When Julianne Moore collected her long-overdue (and richly deserved) Best Actress Oscar for the film - an achievement most directors would happily crown their careers with -she mentioned in her speech that "Richard's health" had prevented him being able to attend.
The directors held a viewing party in Richard's hospital room instead. It must have been doubly poignant that at the very ceremony where their film was celebrated, Eddie Redmayne also won Best Actor for playing Stephen Hawking, the world's most famous sufferer of MND (known in America as ALS) in The Theory of Everything. That film is the story of a half-century's unexpected survival against that illness, but that's sadly not Richard's story, or anything like a typical one. He was diagnosed as recently as 2011.
He already had a great career behind him, as a leading light of the New Queer Cinema movement in the '90s, and had collaborated with Westmoreland on the cult gay-porn drama The Fluffer (2001) and the lovely Latino coming-of-age indie Quinceañera (2006), which won the Audience Award and Grand Jury Prize at Sundance. But the best, remarkably, was yet to come.

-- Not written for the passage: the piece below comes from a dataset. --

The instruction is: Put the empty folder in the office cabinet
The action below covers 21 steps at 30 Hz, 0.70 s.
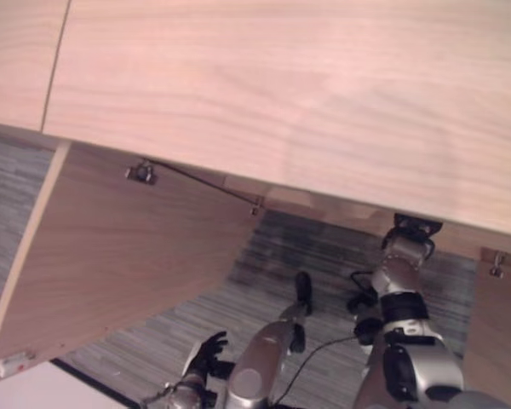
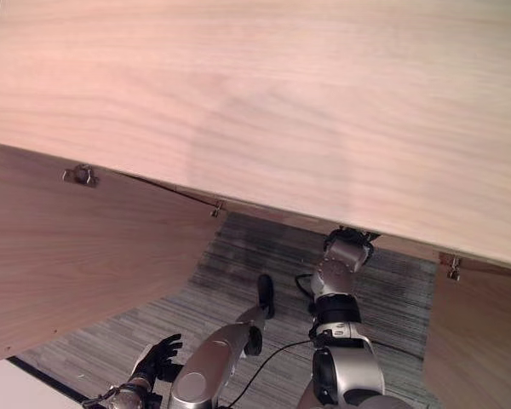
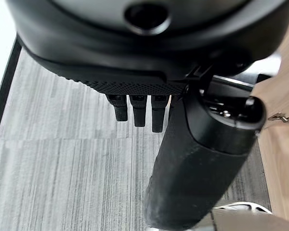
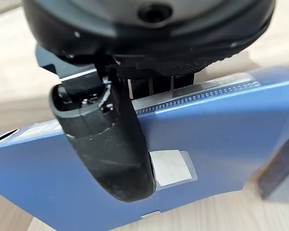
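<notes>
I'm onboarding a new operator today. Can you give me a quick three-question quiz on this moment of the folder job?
1. True or false: the left hand holds the blue folder.
2. The right hand's thumb presses on: A) the folder, B) a hinge, C) the carpet?
3. Fill in: the left hand hangs over the grey ____.

Key: 1 false, its fingers are straight and hold nothing. 2 A, pinching it inside the wooden cabinet. 3 carpet.
</notes>
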### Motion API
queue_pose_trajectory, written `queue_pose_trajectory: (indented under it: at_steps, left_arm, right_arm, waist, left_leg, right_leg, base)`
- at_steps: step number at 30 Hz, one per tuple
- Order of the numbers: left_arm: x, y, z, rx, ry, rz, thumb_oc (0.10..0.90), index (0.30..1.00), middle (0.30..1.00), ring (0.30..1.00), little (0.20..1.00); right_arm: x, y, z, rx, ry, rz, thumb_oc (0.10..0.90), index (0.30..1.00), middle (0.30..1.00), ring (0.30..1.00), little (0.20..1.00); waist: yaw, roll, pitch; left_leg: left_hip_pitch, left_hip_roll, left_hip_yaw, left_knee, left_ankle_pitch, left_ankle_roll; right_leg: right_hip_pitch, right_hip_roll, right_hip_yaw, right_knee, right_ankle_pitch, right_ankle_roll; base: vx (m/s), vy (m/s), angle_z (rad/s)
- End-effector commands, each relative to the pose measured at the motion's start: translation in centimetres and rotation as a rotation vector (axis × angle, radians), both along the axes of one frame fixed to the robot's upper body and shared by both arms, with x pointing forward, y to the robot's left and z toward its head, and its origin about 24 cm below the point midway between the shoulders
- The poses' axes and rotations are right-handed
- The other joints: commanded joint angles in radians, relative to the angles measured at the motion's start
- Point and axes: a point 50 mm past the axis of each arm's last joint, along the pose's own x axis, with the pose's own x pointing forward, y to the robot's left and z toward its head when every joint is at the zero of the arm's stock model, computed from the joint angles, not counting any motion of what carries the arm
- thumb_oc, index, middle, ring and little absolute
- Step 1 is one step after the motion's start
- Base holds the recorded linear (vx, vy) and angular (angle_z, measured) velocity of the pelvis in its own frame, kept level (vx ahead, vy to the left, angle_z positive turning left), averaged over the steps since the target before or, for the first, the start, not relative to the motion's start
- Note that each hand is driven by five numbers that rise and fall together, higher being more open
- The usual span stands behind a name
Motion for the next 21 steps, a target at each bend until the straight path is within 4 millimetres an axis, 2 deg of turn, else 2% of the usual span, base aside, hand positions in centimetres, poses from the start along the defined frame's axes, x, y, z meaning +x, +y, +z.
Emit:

Introduced some six years ago by mutual friends, Richard and I last met in person in the summer of 2011, which would have been back at the very onset of his condition. He was a little infirm, no more. I came to visit and remember having tea in the shady, bowered garden of the house he and Wash shared in Silver Lake, Los Angeles.
He was excited about being given the green light on a long-cherished project - a biopic of Errol Flynn called The Last of Robin Hood, which he would end up making with Kevin Kline, Susan Sarandon and Dakota Fanning in 2013. It was respectfully received, but never granted an especially wide release, in the cut-throat marketplace for low-budget American independent film.
Still Alice, though, was special, and a special kind of challenge. Richard's partner, Wash, calls it their salvation: writing the film, casting it, and getting it before the cameras gave them a funnel for their energies and hopes in the last year or so, as the prognosis for Richard's future started to look bleaker and bleaker. By the time of shooting, his speech function had gone entirely, and he was only able to communicate and give direction using an app on his iPad.
Julianne Moore talks of how he instructed her as much with the kindness in his eyes as the words he was typing, and that's a detail that feels entirely true to life.
All who knew him would attest that Richard was a particularly compassionate person, with an artist's welcoming soul.
His loss is tragic -naturally to Wash and their families above anyone else, but to filmdom at large, too.